What to produce
Return, unaltered, every line from the beginning of the material below up to and including the one with "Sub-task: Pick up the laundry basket".

Data listing
++++++++++

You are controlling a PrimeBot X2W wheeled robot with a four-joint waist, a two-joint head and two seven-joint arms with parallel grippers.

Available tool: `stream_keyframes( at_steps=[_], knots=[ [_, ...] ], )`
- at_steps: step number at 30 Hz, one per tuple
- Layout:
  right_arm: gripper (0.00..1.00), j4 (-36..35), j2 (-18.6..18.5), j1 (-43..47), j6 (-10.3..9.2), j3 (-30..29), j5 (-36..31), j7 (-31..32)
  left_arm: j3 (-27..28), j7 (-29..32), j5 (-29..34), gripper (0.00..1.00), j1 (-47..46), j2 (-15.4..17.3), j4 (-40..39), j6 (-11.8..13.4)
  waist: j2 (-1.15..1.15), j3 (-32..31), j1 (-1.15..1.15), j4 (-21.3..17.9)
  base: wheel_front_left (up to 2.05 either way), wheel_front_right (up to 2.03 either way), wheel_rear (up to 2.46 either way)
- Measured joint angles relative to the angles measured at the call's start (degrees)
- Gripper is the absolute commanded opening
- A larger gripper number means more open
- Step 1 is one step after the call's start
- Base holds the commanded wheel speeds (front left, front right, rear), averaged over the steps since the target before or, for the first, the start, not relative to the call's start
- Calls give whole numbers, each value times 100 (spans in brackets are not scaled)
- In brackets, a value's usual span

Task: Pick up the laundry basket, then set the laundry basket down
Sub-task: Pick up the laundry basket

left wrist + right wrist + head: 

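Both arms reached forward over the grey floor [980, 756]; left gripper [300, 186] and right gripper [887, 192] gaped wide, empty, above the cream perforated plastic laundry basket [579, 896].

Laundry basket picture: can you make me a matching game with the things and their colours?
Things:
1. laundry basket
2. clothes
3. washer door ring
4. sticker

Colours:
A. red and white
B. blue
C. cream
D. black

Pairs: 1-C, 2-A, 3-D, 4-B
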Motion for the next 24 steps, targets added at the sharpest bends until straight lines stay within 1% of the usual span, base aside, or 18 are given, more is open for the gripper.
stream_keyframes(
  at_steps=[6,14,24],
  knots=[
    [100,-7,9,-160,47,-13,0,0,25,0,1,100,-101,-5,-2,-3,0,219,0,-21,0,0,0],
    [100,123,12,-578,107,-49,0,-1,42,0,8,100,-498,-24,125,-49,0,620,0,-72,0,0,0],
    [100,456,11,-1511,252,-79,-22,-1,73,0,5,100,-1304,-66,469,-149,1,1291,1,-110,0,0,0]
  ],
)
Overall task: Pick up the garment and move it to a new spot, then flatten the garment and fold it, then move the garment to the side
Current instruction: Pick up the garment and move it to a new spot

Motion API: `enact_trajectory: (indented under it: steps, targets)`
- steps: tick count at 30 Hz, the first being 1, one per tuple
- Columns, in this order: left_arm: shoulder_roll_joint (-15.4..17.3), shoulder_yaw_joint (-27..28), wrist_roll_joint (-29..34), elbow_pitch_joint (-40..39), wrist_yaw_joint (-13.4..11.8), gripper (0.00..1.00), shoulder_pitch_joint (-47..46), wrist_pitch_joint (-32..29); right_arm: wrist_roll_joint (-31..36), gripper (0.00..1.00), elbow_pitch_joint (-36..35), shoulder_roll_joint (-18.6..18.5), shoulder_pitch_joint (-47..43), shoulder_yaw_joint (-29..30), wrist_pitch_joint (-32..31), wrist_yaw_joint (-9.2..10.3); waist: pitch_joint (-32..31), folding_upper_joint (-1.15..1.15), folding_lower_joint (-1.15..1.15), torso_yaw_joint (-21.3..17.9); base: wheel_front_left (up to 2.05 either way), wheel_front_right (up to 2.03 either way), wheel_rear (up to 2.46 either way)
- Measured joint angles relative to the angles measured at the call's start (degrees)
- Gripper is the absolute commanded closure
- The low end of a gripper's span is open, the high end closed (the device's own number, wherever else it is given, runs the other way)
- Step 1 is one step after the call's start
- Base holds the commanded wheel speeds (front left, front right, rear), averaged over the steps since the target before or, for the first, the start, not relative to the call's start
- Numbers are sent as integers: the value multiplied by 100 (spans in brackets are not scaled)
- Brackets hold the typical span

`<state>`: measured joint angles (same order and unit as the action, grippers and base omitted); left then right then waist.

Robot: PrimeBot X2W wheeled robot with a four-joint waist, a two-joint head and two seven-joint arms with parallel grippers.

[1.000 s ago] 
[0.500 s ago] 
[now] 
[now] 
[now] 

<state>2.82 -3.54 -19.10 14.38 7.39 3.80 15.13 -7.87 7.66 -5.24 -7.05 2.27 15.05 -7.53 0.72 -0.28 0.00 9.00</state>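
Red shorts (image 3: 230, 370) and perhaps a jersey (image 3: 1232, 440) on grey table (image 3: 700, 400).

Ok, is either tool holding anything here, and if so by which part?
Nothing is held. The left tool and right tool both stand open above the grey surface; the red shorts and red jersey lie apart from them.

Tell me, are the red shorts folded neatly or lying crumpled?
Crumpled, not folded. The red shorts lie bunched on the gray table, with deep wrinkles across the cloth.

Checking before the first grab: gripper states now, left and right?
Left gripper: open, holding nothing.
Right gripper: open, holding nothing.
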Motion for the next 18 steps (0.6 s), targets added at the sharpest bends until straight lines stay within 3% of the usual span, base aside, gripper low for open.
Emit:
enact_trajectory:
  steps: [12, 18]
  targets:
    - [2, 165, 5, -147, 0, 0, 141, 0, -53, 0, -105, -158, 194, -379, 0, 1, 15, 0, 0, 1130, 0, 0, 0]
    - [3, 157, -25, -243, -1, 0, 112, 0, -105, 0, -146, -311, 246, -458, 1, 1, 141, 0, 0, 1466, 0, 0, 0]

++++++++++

Output
You are controlling a PrimeBot X2W wheeled robot with a four-joint waist, a two-joint head and two seven-joint arms with parallel grippers.

Available tool: `stream_keyframes( at_steps=[_], knots=[ [_, ...] ], )`
- at_steps: step number at 30 Hz, one per tuple
- Layout:
  right_arm: gripper (0.00..1.00), j4 (-36..35), j2 (-18.6..18.5), j1 (-43..47), j6 (-10.3..9.2), j3 (-30..29), j5 (-36..31), j7 (-31..32)
  left_arm: j3 (-27..28), j7 (-29..32), j5 (-29..34), gripper (0.00..1.00), j1 (-47..46), j2 (-15.4..17.3), j4 (-40..39), j6 (-11.8..13.4)
  waist: j2 (-1.15..1.15), j3 (-32..31), j1 (-1.15..1.15), j4 (-21.3..17.9)
  base: wheel_front_left (up to 2.05 either way), wheel_front_right (up to 2.03 either way), wheel_rear (up to 2.46 either way)
- Measured joint angles relative to the angles measured at the call's start (degrees)
- Gripper is the absolute commanded opening
- A larger gripper number means more open
- Step 1 is one step after the call's start
- Base holds the commanded wheel speeds (front left, front right, rear), averaged over the steps since the target before or, for the first, the start, not relative to the call's start
- Calls give whole numbers, each value times 100 (spans in brackets are not scaled)
- In brackets, a value's usual span

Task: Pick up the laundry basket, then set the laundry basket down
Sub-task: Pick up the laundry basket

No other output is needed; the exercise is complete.